+++ Dataset records +++
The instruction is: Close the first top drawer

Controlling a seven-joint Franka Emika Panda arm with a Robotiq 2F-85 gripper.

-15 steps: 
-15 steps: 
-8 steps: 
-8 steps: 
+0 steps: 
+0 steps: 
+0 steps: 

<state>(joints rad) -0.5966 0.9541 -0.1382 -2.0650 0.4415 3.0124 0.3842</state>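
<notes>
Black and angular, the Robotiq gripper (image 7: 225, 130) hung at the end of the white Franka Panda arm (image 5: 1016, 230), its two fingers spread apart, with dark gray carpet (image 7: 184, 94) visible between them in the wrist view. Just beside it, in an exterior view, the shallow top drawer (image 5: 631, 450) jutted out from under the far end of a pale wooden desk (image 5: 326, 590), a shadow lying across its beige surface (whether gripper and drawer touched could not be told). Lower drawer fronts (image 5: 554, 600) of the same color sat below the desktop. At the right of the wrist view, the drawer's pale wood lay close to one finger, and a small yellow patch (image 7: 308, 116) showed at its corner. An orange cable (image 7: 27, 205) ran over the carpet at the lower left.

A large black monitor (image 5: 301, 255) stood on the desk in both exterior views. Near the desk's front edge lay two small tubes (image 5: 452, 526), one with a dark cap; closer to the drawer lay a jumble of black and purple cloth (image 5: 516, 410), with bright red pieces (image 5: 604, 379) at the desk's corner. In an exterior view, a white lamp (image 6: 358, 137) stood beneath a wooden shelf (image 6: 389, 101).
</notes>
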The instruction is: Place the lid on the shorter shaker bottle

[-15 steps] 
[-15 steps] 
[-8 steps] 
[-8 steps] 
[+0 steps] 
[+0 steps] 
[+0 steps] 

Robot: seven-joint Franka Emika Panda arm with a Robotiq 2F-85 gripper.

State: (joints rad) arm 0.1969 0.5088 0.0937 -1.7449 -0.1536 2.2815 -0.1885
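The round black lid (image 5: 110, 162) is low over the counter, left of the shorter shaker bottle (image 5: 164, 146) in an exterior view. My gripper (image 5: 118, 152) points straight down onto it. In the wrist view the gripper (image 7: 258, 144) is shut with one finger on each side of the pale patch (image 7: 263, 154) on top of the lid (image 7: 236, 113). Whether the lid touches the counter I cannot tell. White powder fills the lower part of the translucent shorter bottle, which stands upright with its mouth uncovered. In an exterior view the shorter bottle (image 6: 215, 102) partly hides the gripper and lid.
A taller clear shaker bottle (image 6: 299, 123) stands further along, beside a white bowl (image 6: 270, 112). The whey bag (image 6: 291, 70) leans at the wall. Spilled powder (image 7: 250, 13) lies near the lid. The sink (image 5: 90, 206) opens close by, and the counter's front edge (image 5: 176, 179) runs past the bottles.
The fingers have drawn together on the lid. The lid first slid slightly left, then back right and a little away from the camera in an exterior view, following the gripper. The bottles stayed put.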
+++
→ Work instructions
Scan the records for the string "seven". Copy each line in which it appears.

→ Response to this exercise
Controlling a seven-joint Franka Emika Panda arm with a Robotiq 2F-85 gripper.
Robot: seven-joint Franka Emika Panda arm with a Robotiq 2F-85 gripper.

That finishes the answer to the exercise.